26 Eylül 2016 Pazartesi

Kuantum Yaşam Koçu, NLP Uzmanı, Yazar: Serpil Ciritci…

Bir koltuğa birçok karpuz sığdıran değerli yazarımız ayrıca şiir yazıyor, resim yapıyor, Kuantum yaşam koçu ve NLP uzmanı. 

Uzun yıllara dayanan Kuantum yaşam koçluğu deneyimi ve birikimini Türkiye’de ilk kez bir roman içinde okuyucuya aktaran Serpil Ciritci ile sıcacık candan gülüşü gibi içten bir röportaj gerçekleştirdik…



     Bize biraz kendinizi tanıtabilir misiniz?
     Adana doğumluyum. İlk, orta ve yüksek öğrenimimi Adana’da tamamladıktan sonra bir süre kamu ve özel şirketlerde çalıştım. 15 yıl önce Adana’dan ayrılarak İstanbul’a yerleştim. Son olarak İstanbul’da bir holding’ in satış biriminde yönetici olarak çalıştıktan sonra oradan ayrılarak koçluk ve nlp eğitimleri aldım. Çocukluğumdan bu yana okumayı çok sevdiğim için zamanla yazma hevesim başladı. İlk önce kısa denemeler, öyküler yazmaya başladım.
     İlk romanım Gümüşlük Meleği 2012 yılında, bundan iki yıl sonra da Kuantumun Gücü adlı kitabım yayınlandı. Halen son romanım üzerinde çalışıyorum. Birçok şehirde bireysel ve kurumsal olarak kişisel gelişim konulu eğitimler, seminerler verdim ve vermeye devam ediyorum. Okumaktan ve yazmaktan arta kalan zamanlarda seyahat etmeyi, resim ve karikatür çizmeyi seviyorum.
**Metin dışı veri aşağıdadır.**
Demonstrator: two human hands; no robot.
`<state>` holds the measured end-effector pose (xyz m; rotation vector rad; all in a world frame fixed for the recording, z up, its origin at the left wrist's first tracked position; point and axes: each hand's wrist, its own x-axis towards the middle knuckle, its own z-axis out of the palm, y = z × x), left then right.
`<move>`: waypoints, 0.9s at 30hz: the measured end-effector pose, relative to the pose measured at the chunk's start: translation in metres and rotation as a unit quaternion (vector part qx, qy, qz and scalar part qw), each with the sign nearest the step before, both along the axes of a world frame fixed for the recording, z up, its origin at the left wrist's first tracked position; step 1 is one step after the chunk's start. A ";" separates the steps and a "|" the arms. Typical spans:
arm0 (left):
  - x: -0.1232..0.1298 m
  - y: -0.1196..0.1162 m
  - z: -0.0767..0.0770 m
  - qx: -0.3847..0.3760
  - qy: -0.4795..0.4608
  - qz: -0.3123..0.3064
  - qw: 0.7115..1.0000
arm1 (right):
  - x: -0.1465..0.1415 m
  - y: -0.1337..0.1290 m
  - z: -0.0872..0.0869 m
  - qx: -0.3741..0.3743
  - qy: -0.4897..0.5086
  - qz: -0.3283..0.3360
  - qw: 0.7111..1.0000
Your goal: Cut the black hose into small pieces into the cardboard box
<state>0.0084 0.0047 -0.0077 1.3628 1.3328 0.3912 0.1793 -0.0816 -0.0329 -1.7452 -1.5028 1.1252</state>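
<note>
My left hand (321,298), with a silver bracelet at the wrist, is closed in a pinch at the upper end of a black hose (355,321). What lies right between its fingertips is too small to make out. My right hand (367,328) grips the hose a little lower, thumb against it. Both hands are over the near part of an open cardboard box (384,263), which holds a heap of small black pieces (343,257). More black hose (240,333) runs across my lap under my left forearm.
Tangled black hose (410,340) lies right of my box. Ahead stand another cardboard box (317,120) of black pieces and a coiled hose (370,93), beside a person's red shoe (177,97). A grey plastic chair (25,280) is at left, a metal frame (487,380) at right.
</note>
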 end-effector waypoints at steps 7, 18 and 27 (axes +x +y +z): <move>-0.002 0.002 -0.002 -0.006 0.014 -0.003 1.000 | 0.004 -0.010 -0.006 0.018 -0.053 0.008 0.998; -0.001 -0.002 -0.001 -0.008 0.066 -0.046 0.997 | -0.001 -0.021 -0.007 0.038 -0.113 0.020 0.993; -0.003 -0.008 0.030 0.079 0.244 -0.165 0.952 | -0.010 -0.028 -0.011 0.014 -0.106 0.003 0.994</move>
       Kuantum fiziğine ilginiz ne zaman, nasıl başladı?
     Okumayı çok sevdiğim için konu ayırt etmeksizin bulduğum her kitabı okuyordum. Özellikle felsefe, psikoloji ve kişisel gelişim konulu kitaplar ilgimi çektiği için zamanla spiritüel konulara ilgim başladı. Oldubitti görünenlerden çok, görünmeyenlere inanma eğilimi taşırım. Fakat aynı zamanda gerçekçi ve mantıklı bir düşünce sistematiğine sahip olduğum için okuduğum metafizik kitaplarını mantıklı bir temele oturtmak için bu konularda yazılmış bilimsel kitapları da okumaya başladım. Okuma sevdam 35 yıldır sürüyor ancak spiritüel kitaplarda “ çekim yasası “ olarak geçen yasayı en iyi kuantum fiziği açıkladığı için son on yıldır bu konulara ilgim arttı.
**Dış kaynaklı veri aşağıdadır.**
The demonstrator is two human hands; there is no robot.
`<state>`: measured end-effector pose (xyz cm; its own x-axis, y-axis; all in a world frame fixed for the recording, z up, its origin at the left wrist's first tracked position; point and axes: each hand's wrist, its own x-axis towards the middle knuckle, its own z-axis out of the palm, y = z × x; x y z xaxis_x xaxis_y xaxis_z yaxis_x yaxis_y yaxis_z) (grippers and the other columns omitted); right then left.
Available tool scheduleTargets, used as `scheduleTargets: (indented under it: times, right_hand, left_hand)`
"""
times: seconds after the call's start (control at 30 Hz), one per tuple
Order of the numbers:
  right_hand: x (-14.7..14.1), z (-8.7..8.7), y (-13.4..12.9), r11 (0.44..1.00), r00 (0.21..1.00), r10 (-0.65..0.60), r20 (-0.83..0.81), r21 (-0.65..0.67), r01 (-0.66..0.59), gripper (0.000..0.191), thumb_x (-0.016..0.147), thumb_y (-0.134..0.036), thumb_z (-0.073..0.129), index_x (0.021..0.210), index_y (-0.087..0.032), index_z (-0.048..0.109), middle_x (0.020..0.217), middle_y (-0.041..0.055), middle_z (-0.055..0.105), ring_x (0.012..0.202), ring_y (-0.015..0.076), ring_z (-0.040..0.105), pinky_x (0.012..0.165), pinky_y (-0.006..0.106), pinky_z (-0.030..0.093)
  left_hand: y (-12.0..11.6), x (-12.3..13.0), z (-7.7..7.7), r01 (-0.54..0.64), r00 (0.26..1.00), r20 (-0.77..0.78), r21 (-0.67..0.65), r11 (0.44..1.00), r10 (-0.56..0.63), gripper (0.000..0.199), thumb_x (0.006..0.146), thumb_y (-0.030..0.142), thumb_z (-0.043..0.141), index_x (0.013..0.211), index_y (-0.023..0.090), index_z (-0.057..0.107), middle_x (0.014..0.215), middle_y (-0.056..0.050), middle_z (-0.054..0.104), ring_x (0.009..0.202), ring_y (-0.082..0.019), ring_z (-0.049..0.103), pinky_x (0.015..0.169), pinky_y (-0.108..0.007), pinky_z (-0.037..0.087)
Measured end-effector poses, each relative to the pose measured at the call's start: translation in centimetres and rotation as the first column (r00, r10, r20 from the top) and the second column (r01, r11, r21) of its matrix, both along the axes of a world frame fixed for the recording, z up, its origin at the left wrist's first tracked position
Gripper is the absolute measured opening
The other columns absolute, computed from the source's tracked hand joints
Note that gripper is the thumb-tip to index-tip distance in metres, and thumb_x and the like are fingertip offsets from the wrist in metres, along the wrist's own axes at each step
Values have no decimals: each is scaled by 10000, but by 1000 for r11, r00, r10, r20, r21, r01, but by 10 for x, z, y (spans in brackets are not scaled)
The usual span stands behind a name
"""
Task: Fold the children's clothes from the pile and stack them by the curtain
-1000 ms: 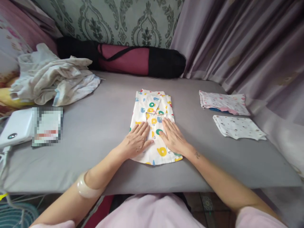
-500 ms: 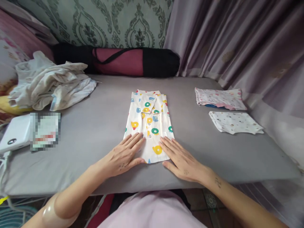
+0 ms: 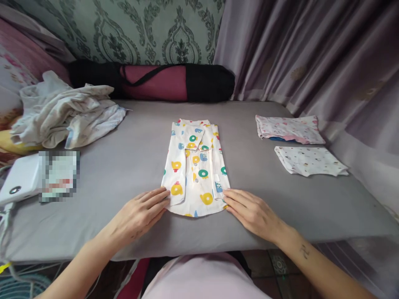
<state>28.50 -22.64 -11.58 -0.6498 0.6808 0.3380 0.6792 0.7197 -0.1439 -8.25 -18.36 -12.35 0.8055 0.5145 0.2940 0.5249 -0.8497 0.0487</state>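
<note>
A small white shirt (image 3: 199, 170) printed with yellow, green, blue and red figures lies face down or folded inward on the grey surface, its side panels and sleeves laid over the middle. At its lower left corner, my left hand (image 3: 141, 211) has its fingers closed over the edge. My right hand (image 3: 254, 211) grips the lower right corner in the same manner. Both thumbs are hidden beneath the fingers or cloth. The curved bottom hem lies between the hands, flat on the grey-covered table (image 3: 131, 158).
To the right lie a folded pink-patterned garment (image 3: 289, 128) and a folded white dotted garment (image 3: 310, 161). Crumpled pale clothes (image 3: 68, 110) are heaped at left, behind a white power bank (image 3: 20, 178) and a blurred packet (image 3: 60, 174). A black-and-maroon bag (image 3: 156, 83) lines the back.
My hands have moved outward from lying flat on the shirt's lower part to its bottom corners, fingers now closing on the edges. The lower ends of the folded-in panels are uncovered.
</note>
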Motion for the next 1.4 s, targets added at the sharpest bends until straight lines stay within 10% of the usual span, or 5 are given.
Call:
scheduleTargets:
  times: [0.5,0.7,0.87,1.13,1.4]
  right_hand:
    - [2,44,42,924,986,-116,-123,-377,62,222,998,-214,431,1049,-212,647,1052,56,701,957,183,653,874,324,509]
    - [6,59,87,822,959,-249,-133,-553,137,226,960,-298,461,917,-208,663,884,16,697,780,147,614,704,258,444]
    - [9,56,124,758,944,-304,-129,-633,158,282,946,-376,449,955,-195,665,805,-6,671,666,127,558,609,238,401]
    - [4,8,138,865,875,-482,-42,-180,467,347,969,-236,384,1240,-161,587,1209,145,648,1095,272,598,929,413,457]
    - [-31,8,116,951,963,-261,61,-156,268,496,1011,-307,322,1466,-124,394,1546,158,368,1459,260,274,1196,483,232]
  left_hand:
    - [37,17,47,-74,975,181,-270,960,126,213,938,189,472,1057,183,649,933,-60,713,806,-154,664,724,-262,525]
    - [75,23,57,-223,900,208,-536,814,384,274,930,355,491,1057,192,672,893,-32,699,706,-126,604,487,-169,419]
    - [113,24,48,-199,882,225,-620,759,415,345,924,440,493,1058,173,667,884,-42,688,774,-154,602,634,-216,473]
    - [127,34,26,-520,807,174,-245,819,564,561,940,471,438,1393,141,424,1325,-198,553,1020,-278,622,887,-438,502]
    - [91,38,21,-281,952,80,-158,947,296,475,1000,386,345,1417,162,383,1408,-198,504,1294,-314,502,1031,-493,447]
     Gümüşlük Meleği sizin ilk kitabınız. Ayrıca Kuantum öğretisini Türkiye’de ve belki de Dünya’da roman içinde aktaran bir ilk kitap… Kuantum öğretisini bir romanda harmanlama fikri nasıl oluştu?
      Kuantum felsefesi öylesine inandığım bir öğreti ki; ne yazarsam yazayım bu inancımın izlerini taşıyacağını bildiğim için rastgele bir roman yazmaktan ziyade içine bu öğretileri serpiştirebileceğim bir roman yazmak istedim. Piyasada bu konularda yazılmış kitap çok. Bu nedenle insanların daha rahat okuması ve kuantumun aslında hayatımızla çok iç içe bir felsefe olduğunu anlayabilmesi için bu öğretiyi bir roman şeklinde kurguladım.
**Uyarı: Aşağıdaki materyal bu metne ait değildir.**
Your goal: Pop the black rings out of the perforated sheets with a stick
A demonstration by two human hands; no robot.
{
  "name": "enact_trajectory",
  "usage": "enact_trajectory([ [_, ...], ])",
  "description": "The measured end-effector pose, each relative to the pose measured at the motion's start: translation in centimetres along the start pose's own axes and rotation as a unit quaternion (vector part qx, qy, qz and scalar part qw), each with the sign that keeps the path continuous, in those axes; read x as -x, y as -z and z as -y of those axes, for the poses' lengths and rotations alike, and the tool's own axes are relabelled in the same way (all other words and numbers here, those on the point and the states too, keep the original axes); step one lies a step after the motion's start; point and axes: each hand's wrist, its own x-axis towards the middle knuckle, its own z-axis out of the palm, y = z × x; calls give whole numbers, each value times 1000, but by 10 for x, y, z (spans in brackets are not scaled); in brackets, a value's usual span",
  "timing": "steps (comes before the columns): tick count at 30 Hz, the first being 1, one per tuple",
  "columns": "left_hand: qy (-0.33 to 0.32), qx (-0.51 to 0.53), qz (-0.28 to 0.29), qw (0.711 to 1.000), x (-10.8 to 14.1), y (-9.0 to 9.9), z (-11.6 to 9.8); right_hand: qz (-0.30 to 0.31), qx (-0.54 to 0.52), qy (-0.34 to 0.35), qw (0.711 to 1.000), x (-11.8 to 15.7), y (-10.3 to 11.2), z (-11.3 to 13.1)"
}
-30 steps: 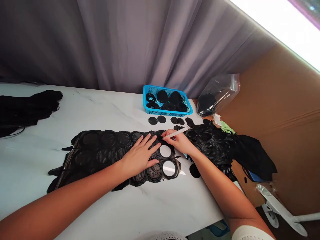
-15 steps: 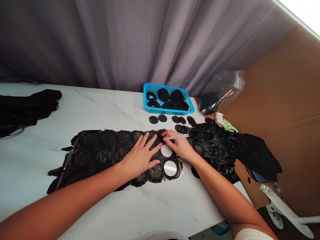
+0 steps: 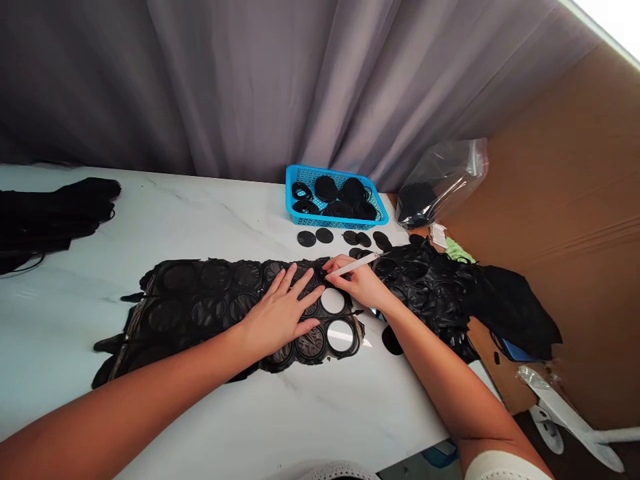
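A black moulded rubber-like sheet (image 3: 210, 310) with rows of round shapes lies on the white tabletop. Two of its rings at the right end are without their centres, and white shows through. My left hand (image 3: 285, 307) rests on the sheet with fingers spread flat. Beside it, at the sheet's upper right, my right hand (image 3: 357, 280) pinches a thin white strip-like tool (image 3: 355, 265). The tool's lower end points down at the sheet near a round; its tip is hidden by my fingers.
A blue basket (image 3: 337, 223) of black discs and rings stands at the back, with several loose discs (image 3: 324, 235) before it. Black sheet scraps (image 3: 430, 287) are heaped at right, near a clear plastic bag (image 3: 450, 170). Other black sheets (image 3: 55, 217) lie far left.
My right hand has tilted the white tool, so its upper end now points more upward and further from the tabletop. My left hand stays in place on the sheet.
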Motion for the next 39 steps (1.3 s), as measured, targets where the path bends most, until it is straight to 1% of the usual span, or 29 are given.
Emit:
enact_trajectory([
  [11,1,10,0,1000,0,1,0,4,16,9,1000,-2,1,0],
  [15,1,8,-2,1000,0,0,0,8,44,20,999,-1,2,2],
  [18,-1,4,-2,1000,0,-1,1,16,124,55,991,4,-8,7],
  [21,-5,14,-14,1000,1,-5,2,19,263,93,960,8,-18,9],
  [22,-5,19,-20,1000,1,-6,2,7,307,92,947,8,-18,8],
  [23,-4,23,-24,999,1,-6,2,-18,345,78,935,8,-15,5],
  [24,-3,27,-25,999,1,-7,2,-57,377,53,923,7,-9,2],
  [27,-2,30,-12,999,2,-5,2,-196,428,-36,881,2,23,-10],
  [28,-7,31,-6,999,3,-4,3,-226,430,-53,872,0,33,-12],
  [29,-13,32,-3,999,5,-2,4,-243,423,-58,871,-2,40,-13],
  [30,-16,33,-2,999,8,-1,6,-247,404,-54,879,-4,44,-11],
  [32,-11,28,-8,1000,15,2,11,-226,340,-29,912,-9,40,-4],
  [35,4,12,-18,1000,26,3,19,-146,226,16,963,-16,13,11],
  [37,4,8,-23,1000,32,1,21,-78,168,34,982,-21,-8,20],
  [39,7,8,-30,999,36,-1,21,-18,120,41,992,-23,-24,24],
])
   Kitabınızın ismi gibi konusu da Gümüşlük’te başlayıp bitiyor. İlginçtir ki ben de Gümüşlük’lüyüm. Halikarnas Balıkçısının ünlü bir sözü vardır, “Akıllarını hep Bodrum’da bırakıp gittiler.” Bence Gümüşlük’e gelen her kişi de ruhunun mutlaka bir parçasını bırakıp gidiyor. Değil mi?
       Gümüşlük’e ilk gittiğimde çocuktum. O tablo gibi güzel görüntü, görür görmez ruhuma kaydoldu ve bir daha silinmedi. Ne zaman huzur dolu bir ortam hayal etsem aklıma o görüntü geldi. Halikarnas Balıkçının cümlesine ekleyebileceğim tek bir cümle daha var. Ben yüreğimi de Bodrum’da bırakıp gittim.

     Gümüşlük Meleği isimli kitabınızı yazmaya başlarken kurguyu önceden mi belirlediniz? Yoksa bütün olay örgüsü siz yazdıkça mı gelişti?
     Annemin amcası yani büyük amcam Bodrum’un ilk doktorlarındandı. Dr Alim Ekinci, Bodrum yerli halkının da yakından tanıdığı ve çok sevdiği bir insandı. Çocukluğumun yazları onun yanında geçti. Onun hastalarına olan ilgisi, sevgisi beni derinden etkiledi. Bunun yanı sıra çok kitap okur, o dönemde orada yaşayan sanatçılarla yakın görüşür, onlarla derin sohbetler yapardı. Kitap, müzik, tasavvuf konulu bu sohbetlerin bazılarına şahit oldum. O zamanlar çocuk aklımla amcam bana bir melek gibi görünürdü. Büyük, küçük insanlardan sevgisini esirgemeyen ve ihtiyacı olan herkese koşan bu melek, yıllar sonra “Gümüşlük Meleği “ adlı ilk romanımın esin kaynağı oldu. Kurgu önceden kafamda belliydi. Sadece sonu yani hikâyeyi nasıl bitireceğim bir gün önce şekillendi. Gümüşlük’teki imza günümde bir caddeye amcamın adını verdiklerini öğrendim. Bu benim için ayrı bir gurur ve sevinç kaynağı oldu.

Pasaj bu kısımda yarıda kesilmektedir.